I started 2015 off very casually, in yoga pants, sitting by the fire, drinking a mimosa-type drink with Buddha ice cubes, jotting down some notes in my new planner, and just talking with my husband. It was nice and relaxing, and we just barely made it to midnight.
I’ve pinned a couple of new easy at home workouts, and I’m doing the 100 push-ups challenge again. Last time I quit at the end when my max was 80 something because it killed my wrists. I’m using the app to track and it started me on day 1 of week 3. I think it’ll either move too fast or it’ll be good and won’t bother my wrists since it’s only 3 weeks.
I’m also going to try to do pull ups consistently. So far I’ve done them every day of January. 1 on the 1st, 2 on the 2nd, 3 on the 3rd, etc. I think I might work up to 5 then start at 1 again on the 6th.
This month’s yoga challenges are about strength and back bends, which is a nice combination. I’ve also been practicing handstands a lot lately (I’m still working towards my goal of bakasana to handstand) and I’ve been doing these handstand push-ups where you get into a handstand with your feet on the wall and bend at the elbows and then straighten.
Aside from the home workouts I found online, I’ve compiled a good number of Jillian Michael’s and Bob Harper DVDs, and a few Ballet Beautiful ones. I always find them at the library first to see if they’re something I’ll actually do. The p90x3 yoga and Dynamix are also great workouts I consistently come back to. Here is a 30 minute intro to Ashtanga yoga video from youtube that I’ve been doing. Usually the thing I dislike the most about yoga/exercise videos in general is how slow they go explaining stuff, this routine is pretty basic, but moves quickly so you don’t have a chance to get bored.

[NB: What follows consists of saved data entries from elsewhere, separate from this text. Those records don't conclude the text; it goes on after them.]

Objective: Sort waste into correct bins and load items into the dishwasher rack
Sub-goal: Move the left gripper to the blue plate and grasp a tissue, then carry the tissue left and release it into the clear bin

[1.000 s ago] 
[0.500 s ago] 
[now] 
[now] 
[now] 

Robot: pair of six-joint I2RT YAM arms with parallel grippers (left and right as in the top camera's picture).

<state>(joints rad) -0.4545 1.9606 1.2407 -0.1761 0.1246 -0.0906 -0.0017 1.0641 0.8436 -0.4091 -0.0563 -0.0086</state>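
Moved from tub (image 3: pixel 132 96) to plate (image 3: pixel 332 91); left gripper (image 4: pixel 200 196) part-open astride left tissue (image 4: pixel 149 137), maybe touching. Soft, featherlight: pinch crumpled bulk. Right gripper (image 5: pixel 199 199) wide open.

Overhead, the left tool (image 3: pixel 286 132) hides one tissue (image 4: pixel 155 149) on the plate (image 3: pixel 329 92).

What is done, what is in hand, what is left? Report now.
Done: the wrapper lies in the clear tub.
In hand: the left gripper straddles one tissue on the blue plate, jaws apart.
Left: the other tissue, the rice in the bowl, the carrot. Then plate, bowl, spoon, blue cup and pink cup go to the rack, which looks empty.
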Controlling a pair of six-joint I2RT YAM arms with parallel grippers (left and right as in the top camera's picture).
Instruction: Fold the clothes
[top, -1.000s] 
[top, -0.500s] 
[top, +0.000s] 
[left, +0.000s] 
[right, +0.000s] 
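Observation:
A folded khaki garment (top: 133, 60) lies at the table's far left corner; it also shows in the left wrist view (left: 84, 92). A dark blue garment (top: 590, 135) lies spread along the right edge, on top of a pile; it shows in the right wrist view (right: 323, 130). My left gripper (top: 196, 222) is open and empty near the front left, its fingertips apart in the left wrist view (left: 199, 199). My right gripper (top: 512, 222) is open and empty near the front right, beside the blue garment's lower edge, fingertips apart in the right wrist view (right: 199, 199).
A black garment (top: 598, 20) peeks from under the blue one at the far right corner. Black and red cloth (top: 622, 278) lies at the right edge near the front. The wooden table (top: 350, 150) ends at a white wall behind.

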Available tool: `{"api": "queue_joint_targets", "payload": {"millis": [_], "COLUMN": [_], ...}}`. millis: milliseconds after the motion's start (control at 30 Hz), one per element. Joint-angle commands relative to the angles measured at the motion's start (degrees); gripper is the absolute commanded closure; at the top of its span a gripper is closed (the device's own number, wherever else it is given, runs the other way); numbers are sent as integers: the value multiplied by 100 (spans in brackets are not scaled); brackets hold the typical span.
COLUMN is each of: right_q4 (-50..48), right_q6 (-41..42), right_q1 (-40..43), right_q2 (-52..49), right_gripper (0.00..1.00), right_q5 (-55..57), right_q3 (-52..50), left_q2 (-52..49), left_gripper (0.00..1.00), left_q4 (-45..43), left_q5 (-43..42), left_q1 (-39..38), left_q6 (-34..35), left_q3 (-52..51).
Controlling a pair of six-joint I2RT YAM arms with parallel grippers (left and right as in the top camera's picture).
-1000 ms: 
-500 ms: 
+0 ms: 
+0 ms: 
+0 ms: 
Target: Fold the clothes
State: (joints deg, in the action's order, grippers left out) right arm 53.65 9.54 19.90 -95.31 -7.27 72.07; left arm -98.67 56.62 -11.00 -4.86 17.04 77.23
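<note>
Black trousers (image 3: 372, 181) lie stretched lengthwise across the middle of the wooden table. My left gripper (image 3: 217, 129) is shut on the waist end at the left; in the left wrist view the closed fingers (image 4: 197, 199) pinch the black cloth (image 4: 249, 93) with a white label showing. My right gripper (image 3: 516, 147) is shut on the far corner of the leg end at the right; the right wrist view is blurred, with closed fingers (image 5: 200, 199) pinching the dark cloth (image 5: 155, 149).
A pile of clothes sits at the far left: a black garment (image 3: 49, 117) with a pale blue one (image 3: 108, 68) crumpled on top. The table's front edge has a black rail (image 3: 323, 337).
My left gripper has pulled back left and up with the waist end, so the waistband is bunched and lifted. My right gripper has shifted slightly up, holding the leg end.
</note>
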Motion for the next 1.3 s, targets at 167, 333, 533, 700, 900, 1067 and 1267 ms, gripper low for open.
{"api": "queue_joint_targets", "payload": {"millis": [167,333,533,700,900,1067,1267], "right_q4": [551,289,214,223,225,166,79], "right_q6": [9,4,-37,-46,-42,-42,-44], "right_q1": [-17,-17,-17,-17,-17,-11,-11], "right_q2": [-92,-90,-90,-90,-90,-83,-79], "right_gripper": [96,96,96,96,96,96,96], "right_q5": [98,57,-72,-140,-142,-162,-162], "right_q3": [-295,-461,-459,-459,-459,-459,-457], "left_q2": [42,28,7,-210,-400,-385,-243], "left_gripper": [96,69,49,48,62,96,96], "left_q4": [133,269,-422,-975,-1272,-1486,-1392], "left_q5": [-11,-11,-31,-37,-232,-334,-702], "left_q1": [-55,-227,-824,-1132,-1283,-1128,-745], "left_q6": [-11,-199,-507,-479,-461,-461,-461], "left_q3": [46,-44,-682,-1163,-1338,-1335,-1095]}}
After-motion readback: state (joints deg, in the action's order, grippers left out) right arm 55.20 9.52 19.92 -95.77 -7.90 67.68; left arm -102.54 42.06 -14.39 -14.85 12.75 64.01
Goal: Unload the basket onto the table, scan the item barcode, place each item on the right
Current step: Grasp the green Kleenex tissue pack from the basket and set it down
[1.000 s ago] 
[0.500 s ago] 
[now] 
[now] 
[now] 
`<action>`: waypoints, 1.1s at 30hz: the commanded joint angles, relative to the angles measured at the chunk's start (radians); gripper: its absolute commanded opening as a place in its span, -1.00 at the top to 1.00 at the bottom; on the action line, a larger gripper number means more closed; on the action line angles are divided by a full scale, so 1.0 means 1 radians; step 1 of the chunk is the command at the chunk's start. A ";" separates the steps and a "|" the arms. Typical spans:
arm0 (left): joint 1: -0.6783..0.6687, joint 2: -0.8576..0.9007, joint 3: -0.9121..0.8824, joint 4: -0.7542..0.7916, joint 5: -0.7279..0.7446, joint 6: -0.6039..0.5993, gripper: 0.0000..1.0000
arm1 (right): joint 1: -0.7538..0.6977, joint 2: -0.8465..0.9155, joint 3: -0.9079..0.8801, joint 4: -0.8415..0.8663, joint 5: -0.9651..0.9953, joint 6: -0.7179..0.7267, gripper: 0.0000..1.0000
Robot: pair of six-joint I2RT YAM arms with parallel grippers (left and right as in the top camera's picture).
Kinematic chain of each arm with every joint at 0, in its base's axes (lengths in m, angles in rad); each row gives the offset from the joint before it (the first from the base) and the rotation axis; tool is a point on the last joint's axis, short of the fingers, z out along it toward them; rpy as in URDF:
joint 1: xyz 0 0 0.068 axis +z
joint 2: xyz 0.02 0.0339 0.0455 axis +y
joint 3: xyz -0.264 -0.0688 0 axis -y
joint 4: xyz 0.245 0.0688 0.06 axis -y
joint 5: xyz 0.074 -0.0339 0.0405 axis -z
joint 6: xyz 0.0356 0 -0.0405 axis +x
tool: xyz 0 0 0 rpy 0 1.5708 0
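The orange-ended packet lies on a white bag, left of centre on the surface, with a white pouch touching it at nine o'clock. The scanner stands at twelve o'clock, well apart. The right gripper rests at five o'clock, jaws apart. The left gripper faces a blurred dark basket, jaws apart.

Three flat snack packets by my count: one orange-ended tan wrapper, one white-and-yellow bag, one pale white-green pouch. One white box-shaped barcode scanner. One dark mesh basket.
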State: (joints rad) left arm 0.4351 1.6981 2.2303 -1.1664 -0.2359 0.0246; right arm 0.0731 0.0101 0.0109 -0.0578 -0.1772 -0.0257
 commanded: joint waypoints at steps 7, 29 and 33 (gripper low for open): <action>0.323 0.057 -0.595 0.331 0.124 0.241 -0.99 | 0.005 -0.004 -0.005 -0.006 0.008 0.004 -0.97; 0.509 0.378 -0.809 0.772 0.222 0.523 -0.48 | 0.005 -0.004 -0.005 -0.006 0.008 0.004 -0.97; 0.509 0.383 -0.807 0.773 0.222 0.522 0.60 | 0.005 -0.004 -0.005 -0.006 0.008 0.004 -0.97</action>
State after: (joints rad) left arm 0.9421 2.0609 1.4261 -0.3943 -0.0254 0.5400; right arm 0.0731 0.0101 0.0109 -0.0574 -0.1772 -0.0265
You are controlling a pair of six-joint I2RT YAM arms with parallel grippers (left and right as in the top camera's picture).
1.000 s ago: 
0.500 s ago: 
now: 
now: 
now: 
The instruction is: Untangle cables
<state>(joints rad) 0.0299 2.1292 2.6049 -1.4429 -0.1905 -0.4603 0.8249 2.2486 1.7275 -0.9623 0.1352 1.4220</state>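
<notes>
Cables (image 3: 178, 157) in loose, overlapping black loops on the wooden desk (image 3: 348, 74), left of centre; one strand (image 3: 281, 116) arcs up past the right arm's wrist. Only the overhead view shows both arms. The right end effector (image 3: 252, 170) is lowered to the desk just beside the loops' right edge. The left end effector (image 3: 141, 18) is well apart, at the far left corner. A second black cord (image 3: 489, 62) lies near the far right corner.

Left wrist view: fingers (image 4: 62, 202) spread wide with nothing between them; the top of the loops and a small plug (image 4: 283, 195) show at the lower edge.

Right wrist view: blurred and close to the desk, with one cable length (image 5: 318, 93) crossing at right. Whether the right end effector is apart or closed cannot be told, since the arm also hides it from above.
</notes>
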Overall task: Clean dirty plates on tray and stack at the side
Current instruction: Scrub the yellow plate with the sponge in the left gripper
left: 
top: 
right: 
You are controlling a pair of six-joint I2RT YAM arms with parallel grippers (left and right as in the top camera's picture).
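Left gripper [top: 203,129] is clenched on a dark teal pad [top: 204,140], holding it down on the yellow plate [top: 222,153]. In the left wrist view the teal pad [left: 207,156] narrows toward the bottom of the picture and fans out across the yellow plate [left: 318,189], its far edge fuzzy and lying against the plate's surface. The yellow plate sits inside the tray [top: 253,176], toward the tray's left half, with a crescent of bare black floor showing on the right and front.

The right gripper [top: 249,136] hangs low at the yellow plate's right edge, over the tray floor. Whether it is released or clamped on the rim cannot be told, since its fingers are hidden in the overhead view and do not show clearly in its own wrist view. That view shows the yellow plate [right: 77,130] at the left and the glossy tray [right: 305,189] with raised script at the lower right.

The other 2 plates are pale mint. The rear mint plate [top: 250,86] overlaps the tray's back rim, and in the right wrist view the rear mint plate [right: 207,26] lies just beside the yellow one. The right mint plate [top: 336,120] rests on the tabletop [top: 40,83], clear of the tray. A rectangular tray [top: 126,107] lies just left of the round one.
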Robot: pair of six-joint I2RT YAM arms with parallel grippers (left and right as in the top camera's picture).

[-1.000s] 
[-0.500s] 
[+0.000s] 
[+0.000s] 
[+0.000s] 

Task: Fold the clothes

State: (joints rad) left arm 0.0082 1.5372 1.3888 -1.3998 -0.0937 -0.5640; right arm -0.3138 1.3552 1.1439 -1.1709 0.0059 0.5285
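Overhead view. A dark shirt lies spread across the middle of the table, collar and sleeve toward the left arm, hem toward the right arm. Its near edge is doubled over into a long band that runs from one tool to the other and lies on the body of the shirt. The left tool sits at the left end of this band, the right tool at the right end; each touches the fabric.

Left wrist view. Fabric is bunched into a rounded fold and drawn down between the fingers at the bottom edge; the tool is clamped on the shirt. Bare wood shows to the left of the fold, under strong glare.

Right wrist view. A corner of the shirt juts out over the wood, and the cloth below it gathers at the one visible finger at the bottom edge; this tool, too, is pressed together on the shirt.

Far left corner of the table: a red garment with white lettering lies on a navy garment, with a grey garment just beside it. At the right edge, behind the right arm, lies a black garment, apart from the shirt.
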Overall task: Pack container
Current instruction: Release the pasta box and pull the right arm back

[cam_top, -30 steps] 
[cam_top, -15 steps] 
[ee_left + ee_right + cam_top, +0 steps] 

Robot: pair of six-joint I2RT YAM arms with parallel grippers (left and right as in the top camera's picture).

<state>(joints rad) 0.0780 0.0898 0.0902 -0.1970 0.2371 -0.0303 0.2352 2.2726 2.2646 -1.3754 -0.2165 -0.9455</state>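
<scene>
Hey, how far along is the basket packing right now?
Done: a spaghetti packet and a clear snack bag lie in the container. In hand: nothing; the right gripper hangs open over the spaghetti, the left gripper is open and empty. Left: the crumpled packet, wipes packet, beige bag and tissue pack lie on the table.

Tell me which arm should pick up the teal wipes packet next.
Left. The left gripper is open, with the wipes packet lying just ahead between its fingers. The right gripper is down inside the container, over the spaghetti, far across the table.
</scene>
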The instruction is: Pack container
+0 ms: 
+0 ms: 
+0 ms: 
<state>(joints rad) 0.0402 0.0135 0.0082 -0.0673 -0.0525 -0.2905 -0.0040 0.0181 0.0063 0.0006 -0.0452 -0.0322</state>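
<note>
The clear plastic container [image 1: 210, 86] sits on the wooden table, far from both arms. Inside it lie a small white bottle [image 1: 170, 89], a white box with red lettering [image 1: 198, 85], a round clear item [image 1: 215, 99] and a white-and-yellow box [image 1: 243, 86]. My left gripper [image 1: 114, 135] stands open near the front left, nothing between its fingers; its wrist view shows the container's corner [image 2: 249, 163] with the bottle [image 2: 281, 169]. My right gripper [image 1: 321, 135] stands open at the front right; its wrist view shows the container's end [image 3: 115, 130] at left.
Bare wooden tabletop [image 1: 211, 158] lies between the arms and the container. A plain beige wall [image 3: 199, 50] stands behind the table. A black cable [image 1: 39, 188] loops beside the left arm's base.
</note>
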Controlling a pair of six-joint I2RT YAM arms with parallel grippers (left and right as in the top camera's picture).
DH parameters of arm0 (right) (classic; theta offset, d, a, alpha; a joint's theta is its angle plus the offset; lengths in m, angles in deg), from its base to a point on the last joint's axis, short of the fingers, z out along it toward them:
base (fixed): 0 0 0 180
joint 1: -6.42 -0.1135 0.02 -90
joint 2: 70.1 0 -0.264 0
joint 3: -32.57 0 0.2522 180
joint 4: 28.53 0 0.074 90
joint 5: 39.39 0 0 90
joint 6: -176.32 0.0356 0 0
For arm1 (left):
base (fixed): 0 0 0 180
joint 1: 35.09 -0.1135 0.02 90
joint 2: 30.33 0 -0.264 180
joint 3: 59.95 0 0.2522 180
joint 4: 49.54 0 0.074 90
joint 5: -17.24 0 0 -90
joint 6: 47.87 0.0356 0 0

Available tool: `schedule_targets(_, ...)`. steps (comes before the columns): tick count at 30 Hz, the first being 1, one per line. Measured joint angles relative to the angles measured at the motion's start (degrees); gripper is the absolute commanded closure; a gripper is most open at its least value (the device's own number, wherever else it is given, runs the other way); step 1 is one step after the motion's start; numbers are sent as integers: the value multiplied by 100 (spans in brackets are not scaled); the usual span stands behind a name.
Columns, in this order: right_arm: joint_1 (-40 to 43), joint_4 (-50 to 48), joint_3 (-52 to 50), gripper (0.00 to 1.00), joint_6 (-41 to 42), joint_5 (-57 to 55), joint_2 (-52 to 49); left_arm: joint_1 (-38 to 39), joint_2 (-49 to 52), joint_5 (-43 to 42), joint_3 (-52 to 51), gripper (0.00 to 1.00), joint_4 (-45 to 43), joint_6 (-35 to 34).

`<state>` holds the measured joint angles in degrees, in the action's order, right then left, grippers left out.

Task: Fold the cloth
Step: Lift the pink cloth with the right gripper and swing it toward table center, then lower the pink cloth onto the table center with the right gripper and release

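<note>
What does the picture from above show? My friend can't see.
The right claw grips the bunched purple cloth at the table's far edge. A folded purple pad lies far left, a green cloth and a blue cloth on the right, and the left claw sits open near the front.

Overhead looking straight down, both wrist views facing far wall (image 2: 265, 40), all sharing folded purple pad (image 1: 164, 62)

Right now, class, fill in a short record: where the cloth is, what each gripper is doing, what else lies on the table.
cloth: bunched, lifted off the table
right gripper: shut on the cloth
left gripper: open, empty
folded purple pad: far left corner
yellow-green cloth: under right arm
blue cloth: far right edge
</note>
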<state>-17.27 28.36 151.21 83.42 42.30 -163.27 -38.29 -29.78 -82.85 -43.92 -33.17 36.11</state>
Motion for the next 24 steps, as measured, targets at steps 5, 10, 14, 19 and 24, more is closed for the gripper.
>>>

I’m not sure how interesting it would be to document my workouts here, but for now I’m going to try it weekly as a way to keep me on track.
|Monday||30 minute intro to Ashtanga|
|Tuesday||30 minute intro to Ashtanga|
|Wednesday||30 min handstand practice including handstand pushups|
|Thursday||1 pull up, 20 minutes yoga, week 3 day 1 pushups challenge 72 pushups|
|Friday||2 pull ups, 20 mins yoga|
|Saturday|| 3 pull ups, week 3 day 2 of pushups challenge 80 pushups|
|Sunday||30 minutes of yoga, 4 pull ups|
What did you do for New Year’s Eve? Do you have any fitness goals this year?